User de phrases qui ne disent rien et n'engagent à rien pour « s'appuyer » sur les courants « de gauche », c'est-à-dire pour cautionner sa politique impérialiste de l'autorité de la gauche sans pour autant s'en départir en rien dans la pratique, voilà ce que se propose notre gouvernement impérialiste, voilà ce que Tchkhéidzé et ses amis l'aident - objectivement - à réaliser.
L'« équivoque octobriste » (le mot fera fortune) : c'est là un jugement à la fois réaliste et parfaitement juste porté sur la politique des socialistes-révolutionnaires et des menchéviks par des hommes politiques qui voient clairement le fond des choses.
Notes
Les notes rajoutées par l’éditeur sont signalées par [N.E.]
[1]. « Finansovaïa Gazéta » [le Journal financier] , quotidien du soir politique, financier, économique, industriel et boursier ; parut à Pétrograd de 1915 à 1917. [N.E.]
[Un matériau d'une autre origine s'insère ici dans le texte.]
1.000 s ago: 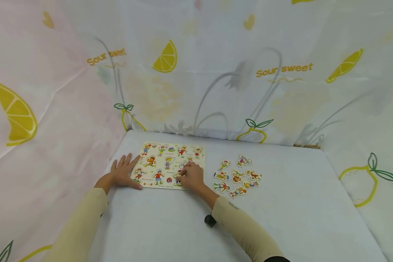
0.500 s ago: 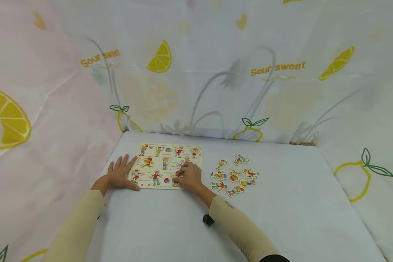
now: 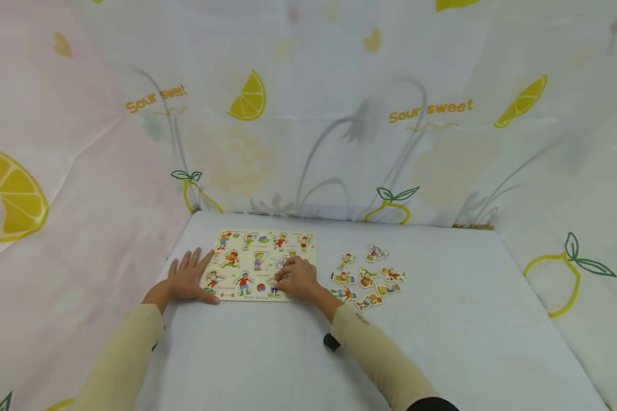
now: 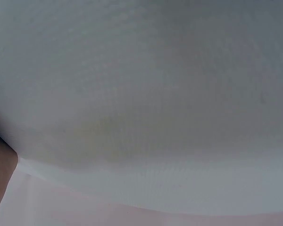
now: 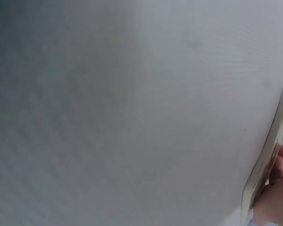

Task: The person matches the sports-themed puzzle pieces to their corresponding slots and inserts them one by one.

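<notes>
A cream puzzle board (image 3: 247, 251) printed with figures of children at sports lies on the white table in the head view. My left hand (image 3: 189, 278) rests flat at its left edge, fingers spread and thumb along the lower corner. At the lower right of the board, my right hand (image 3: 299, 278) pinches a small figure-shaped puzzle piece (image 3: 273, 290) between thumb and fingertips, over the board's surface. The hand hides part of that piece and the bicycle figure behind it. In the right wrist view, curled fingers (image 5: 279, 167) show at the board's edge (image 5: 259, 174).
Right of the board, several loose figure-shaped pieces (image 3: 367, 277) lie in a cluster on the white tabletop (image 3: 416, 342). Lemon-printed fabric (image 3: 313, 142) hangs behind and beside the table. The left wrist view shows mostly pale cloth (image 4: 141, 117).
The head view has shifted slightly. The right fingers have stayed at the same part of the board, and a little more of the pinched piece shows below them. The left hand has not moved.
</notes>
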Motion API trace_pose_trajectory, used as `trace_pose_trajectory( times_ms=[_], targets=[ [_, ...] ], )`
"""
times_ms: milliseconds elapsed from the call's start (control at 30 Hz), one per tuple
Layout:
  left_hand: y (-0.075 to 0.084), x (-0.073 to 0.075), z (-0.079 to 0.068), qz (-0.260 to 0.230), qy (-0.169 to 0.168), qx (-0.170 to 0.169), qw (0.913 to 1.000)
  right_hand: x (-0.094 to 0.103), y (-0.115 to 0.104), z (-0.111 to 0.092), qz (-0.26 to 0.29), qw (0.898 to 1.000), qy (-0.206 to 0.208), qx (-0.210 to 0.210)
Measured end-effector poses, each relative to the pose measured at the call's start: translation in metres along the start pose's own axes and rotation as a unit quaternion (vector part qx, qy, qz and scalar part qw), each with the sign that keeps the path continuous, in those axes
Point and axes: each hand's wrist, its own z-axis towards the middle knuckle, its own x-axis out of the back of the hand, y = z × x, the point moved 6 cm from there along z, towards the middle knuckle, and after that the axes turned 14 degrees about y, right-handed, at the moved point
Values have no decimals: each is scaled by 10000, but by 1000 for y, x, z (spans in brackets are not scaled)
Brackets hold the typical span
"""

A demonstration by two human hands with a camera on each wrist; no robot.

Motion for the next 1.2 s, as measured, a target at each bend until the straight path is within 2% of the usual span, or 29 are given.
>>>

[2]. Octobristes, membres du parti des octobristes (ou « Union du 17 octobre »), formé en Russie après la publication du Manifeste du tsar du 17 (30) octobre 1905 ; parti contre-révolutionnaire représentant et défendant les intérêts de la grande bourgeoisie et des propriétaires fonciers de style capitaliste. Il avait pour chefs Goutchkov, industriel connu et propriétaire d'immeubles à Moscou, et Rodzianko, gros propriétaire foncier. Les octobristes soutenaient sans réserve la politique intérieure et extérieure du gouvernement tsariste. Pendant la première guerre mondiale, les octobristes entrèrent dans le «bloc progressiste» d’opposition qui réclamait la formation d’un gouvernement responsable jouissant de la confiance des milieux bourgeois et terriens. Après la révolution bourgeoise démocratique, les octobristes participèrent au gouvernement et luttèrent activement contre la révolution socialiste qui mûrissait en Russie. Le leader du parti des octobristes Goutchkov fut le ministre de la Guerre du premier Gouvernement provisoire. Après la Révolution d'Octobre, les octobristes combattirent activement le pouvoir des Soviets. [N.E.]